§ Information shown:
--

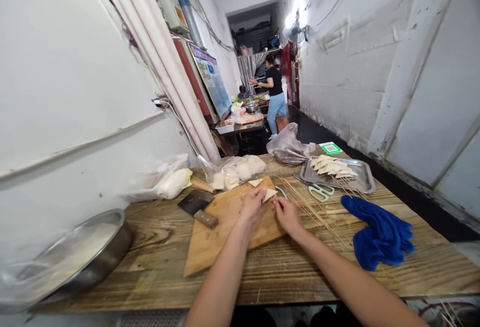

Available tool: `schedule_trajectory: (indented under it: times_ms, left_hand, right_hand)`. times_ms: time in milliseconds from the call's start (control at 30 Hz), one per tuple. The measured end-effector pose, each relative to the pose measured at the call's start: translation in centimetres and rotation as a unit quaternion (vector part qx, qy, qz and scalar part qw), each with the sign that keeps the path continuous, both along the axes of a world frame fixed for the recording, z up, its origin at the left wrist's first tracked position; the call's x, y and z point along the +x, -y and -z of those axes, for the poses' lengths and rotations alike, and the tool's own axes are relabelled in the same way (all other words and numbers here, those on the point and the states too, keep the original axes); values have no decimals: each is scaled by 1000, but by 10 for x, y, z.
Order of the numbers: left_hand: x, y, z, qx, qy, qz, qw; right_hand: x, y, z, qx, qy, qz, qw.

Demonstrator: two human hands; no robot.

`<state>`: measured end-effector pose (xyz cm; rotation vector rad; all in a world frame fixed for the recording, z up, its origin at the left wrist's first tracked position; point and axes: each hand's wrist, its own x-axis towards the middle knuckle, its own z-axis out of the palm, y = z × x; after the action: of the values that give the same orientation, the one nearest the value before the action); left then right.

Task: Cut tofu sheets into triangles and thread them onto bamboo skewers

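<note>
My left hand (pixel 254 203) is closed on a thin, pale triangular tofu slice (pixel 269 195) above the cutting board (pixel 221 237). Beside it, my right hand (pixel 288 215) is closed in a pinch near the slice's lower right edge; whatever the fingers hold is hidden. A second triangular slice (pixel 255 183) lies at the board's far edge. Several bamboo skewers (pixel 309 207) are spread on the table just right of my right hand. On the board's left side rests a cleaver (pixel 195 202) with a wooden handle.
Skewered slices (pixel 332 166) lie on a metal tray (pixel 365 177). Around it are green-handled scissors (pixel 321 192), blue gloves (pixel 378 232) and a plastic bag (pixel 288 142). Bagged slices (pixel 240 169), a cabbage (pixel 175 184) and a metal basin (pixel 108 247) stand left. A person (pixel 275 92) stands farther back.
</note>
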<state>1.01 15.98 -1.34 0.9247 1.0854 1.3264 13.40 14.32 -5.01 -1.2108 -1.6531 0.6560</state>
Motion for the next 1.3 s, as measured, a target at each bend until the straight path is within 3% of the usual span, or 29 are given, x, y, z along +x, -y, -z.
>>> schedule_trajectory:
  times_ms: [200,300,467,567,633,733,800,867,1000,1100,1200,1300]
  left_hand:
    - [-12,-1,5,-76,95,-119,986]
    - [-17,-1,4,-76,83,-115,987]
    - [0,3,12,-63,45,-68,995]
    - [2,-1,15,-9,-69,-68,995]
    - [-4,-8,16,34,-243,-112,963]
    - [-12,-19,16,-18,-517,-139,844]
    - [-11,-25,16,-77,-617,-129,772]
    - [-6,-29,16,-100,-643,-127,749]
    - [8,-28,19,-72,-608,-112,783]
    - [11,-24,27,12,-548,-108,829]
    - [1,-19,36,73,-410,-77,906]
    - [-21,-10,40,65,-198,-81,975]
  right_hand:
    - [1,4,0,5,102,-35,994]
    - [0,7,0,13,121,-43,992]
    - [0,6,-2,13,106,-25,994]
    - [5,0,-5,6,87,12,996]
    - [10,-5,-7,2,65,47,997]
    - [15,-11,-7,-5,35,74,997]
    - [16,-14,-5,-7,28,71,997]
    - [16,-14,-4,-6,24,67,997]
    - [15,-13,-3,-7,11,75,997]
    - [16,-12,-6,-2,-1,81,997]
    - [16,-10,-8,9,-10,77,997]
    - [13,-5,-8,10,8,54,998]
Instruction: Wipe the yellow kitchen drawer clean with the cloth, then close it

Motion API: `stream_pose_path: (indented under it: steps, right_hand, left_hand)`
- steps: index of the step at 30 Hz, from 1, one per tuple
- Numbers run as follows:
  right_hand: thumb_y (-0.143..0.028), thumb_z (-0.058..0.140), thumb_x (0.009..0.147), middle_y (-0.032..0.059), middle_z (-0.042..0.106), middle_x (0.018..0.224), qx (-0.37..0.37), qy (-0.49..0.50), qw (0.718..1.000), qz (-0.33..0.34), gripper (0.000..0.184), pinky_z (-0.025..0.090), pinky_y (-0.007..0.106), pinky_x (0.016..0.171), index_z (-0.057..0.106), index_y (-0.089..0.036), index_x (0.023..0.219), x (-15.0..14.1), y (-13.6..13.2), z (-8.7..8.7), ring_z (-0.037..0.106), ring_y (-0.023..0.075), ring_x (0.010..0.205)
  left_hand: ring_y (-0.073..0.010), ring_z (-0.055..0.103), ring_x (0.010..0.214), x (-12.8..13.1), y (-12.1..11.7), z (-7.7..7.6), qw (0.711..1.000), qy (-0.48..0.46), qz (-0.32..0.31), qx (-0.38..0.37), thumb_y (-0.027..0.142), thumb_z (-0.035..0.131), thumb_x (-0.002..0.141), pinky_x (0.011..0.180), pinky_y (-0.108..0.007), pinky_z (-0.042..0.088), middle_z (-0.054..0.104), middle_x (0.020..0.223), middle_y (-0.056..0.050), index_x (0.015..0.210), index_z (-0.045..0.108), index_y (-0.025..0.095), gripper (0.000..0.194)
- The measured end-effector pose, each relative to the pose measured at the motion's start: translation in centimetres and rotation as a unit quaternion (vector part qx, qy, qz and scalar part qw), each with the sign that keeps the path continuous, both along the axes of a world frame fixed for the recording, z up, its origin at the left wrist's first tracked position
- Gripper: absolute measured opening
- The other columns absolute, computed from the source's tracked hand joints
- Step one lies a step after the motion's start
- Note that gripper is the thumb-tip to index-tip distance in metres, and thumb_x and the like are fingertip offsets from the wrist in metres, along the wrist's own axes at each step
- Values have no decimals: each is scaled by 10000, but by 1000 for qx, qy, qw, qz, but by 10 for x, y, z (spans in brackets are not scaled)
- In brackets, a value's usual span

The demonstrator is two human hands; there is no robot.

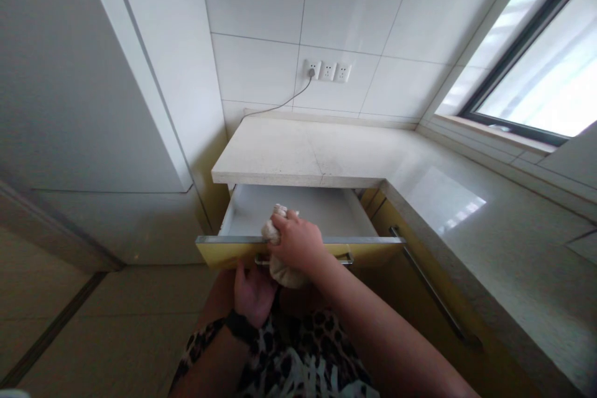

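Observation:
A yellow-fronted drawer (373, 249) with a pale interior is pulled out from under the countertop. Over the top edge of its front, my right hand (298, 239) grips a bunched, off-white cloth (288, 275). Part of the cloth sticks up inside the edge, and part hangs down the outer face across the metal handle (345, 259). My left hand (254, 293), with a black band on its wrist, is low by the left half of the drawer front. Its thumb points up near the lower edge; its other fingers are mostly hidden.
A light stone countertop (289, 146) turns along the right wall under a window (536, 62). A long metal handle (438, 292) projects from the cabinet at right. At left stands a tall white cabinet or appliance (107, 93). A cord (280, 104) runs to wall sockets (328, 71).

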State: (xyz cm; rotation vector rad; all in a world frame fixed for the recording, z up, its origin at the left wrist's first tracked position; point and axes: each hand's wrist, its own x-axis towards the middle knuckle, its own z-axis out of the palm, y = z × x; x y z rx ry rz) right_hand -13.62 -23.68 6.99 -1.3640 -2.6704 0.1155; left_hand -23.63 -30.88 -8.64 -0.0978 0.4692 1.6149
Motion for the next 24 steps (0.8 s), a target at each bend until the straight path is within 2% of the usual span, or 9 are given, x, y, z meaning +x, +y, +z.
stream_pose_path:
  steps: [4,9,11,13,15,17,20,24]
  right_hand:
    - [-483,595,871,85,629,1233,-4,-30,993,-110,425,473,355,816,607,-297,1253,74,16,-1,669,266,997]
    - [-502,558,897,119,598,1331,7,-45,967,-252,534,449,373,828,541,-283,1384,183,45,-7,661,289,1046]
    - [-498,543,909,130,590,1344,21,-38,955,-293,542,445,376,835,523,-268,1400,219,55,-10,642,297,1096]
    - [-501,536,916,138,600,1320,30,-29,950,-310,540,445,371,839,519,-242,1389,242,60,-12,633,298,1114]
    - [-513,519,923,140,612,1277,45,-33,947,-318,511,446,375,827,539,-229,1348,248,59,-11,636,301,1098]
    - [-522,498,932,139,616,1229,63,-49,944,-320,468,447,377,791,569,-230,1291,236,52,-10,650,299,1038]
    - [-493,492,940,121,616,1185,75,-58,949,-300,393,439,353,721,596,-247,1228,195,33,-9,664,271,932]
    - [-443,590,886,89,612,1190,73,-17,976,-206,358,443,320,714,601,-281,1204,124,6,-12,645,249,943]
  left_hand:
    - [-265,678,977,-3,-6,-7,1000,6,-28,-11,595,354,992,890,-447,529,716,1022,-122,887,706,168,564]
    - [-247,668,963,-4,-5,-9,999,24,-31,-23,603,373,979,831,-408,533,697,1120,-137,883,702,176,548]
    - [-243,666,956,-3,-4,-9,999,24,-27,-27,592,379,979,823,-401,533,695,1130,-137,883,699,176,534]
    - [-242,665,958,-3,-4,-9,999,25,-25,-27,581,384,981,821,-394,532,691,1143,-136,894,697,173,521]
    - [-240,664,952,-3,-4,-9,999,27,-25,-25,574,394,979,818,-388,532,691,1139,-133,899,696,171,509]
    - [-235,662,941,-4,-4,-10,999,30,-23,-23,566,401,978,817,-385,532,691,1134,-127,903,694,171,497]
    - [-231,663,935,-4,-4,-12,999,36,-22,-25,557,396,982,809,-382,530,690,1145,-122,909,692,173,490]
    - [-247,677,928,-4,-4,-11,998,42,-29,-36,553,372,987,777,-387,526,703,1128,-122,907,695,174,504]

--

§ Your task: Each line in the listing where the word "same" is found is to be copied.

§ Answer for the task:
Available tool: `schedule_trajectory: (indented under it: times_ms, left_hand, right_hand)`. times_ms: time in milliseconds from the call's start (control at 30 Hz), one per tuple. The measured end-effector pose, each relative to the pose measured at the call's start: translation in centimetres and rotation as a unit quaternion (vector part qx, qy, qz and scalar part qw), each with the sign that keeps the path continuous, both along the axes of a world frame fixed for the recording, z up, its origin at the left wrist's first tracked position; the call's x, y and z point along the +x, -y and -z of those axes, for the poses' lengths and rotations alike, and the tool's own axes are relabelled in the same way (all other words and numbers here, those on the point and the states too, keep the original axes); values have no decimals: each is scaled by 1000, but by 10 for x, y, z.
`<state>`: measured end-effector pose (xyz cm; rotation vector rad; all in a world frame fixed for the recording, z up, its origin at the left wrist's first tracked position; point and axes: each hand's wrist, its own x-axis towards the middle knuckle, its own z-axis out of the palm, y = z × x; after the action: of the values that give the same orientation, the one nearest the value before the action); left then right.

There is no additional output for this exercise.